WHAT YOU ARE ASKED TO DO: Print every line below. Match each one exactly.

GIVEN DATA:
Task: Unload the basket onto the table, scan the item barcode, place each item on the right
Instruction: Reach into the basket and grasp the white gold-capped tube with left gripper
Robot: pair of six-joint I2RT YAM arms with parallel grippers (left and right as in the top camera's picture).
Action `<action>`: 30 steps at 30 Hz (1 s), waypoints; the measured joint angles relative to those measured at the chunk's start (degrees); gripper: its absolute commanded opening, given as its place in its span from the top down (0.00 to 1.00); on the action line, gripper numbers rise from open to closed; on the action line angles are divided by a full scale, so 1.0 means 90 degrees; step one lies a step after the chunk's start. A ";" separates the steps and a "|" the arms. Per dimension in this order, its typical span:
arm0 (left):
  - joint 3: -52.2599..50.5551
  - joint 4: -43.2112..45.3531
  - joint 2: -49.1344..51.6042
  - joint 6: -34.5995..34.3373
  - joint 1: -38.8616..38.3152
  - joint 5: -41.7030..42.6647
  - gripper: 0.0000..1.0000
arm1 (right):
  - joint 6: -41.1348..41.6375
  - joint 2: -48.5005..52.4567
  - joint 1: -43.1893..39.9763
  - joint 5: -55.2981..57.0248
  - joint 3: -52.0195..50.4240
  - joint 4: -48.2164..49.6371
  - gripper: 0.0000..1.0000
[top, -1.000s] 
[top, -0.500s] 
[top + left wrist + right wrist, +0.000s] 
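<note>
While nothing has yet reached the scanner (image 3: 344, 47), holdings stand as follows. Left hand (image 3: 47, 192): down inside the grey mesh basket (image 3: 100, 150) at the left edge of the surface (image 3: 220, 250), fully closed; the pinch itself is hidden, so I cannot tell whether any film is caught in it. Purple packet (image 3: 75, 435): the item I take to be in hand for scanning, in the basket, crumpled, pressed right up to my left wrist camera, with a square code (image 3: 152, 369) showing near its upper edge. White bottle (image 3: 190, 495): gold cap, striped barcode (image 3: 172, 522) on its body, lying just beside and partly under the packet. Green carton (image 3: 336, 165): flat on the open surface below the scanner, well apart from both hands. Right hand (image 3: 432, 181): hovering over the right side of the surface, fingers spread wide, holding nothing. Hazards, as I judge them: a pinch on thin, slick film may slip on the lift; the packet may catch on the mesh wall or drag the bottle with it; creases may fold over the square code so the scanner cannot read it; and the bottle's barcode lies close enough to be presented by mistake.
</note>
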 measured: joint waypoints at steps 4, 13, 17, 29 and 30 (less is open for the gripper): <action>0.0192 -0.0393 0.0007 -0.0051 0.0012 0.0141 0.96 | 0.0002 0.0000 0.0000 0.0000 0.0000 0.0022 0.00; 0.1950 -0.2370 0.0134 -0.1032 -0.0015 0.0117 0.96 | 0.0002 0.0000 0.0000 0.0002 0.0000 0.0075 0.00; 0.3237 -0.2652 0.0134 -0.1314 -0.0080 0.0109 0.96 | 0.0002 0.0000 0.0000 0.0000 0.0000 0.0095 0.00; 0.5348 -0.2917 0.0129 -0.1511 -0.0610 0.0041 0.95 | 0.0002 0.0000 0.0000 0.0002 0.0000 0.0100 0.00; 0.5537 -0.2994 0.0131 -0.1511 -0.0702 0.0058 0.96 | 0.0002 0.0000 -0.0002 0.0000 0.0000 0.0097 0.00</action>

YOUR SOLUTION:
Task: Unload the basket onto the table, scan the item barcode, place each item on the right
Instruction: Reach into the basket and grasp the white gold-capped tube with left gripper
Robot: pair of six-joint I2RT YAM arms with parallel grippers (left and right as in the top camera's picture).
Action `<action>`: 30 steps at 30 Hz (1 s), waypoints; the measured joint angles relative to those measured at the chunk's start (degrees); gripper: its absolute commanded opening, given as its place in its span from the top down (0.00 to 1.00); on the action line, gripper numbers rise from open to closed; on the action line angles are divided by a full scale, so 1.0 means 90 degrees; step one lies a step after the chunk's start. A ";" separates the steps and a "|" the arms. Per dimension in this order, its typical span:
arm0 (left):
  - joint 3: -52.2599..50.5551
  - joint 4: -43.2112..45.3531
  - joint 2: -49.1344..51.6042
  - joint 6: -34.5995..34.3373
  - joint 1: -38.8616..38.3152
  - joint 5: -41.7030..42.6647
  - gripper: 0.0000..1.0000
arm1 (right):
  - joint 6: -41.1348..41.6375
  - joint 2: -48.5005..52.4567
  - joint 1: -43.1893..39.9763
  - joint 5: -55.2981..57.0248
  - joint 3: -52.0195..50.4240
  - joint 4: -48.2164..49.6371
  - gripper: 0.0000..1.0000
[top, -1.000s] 
[top, -0.500s] 
[top + left wrist + right wrist, +0.000s] 
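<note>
While nothing has yet reached the scanner (image 3: 344, 47), holdings stand as follows. Left hand (image 3: 47, 192): down inside the grey mesh basket (image 3: 100, 150) at the left edge of the surface (image 3: 220, 250), fully closed; the pinch itself is hidden, so I cannot tell whether any film is caught in it. Purple packet (image 3: 75, 435): the item I take to be in hand for scanning, in the basket, crumpled, pressed right up to my left wrist camera, with a square code (image 3: 152, 369) showing near its upper edge. White bottle (image 3: 190, 495): gold cap, striped barcode (image 3: 172, 522) on its body, lying just beside and partly under the packet. Green carton (image 3: 336, 165): flat on the open surface below the scanner, well apart from both hands. Right hand (image 3: 432, 181): hovering over the right side of the surface, fingers spread wide, holding nothing. Hazards, as I judge them: a pinch on thin, slick film may slip on the lift; the packet may catch on the mesh wall or drag the bottle with it; creases may fold over the square code so the scanner cannot read it; and the bottle's barcode lies close enough to be presented by mistake.
</note>
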 measured: joint waypoints at steps 4, 13, 17, 29 and 30 (less is open for the gripper): <action>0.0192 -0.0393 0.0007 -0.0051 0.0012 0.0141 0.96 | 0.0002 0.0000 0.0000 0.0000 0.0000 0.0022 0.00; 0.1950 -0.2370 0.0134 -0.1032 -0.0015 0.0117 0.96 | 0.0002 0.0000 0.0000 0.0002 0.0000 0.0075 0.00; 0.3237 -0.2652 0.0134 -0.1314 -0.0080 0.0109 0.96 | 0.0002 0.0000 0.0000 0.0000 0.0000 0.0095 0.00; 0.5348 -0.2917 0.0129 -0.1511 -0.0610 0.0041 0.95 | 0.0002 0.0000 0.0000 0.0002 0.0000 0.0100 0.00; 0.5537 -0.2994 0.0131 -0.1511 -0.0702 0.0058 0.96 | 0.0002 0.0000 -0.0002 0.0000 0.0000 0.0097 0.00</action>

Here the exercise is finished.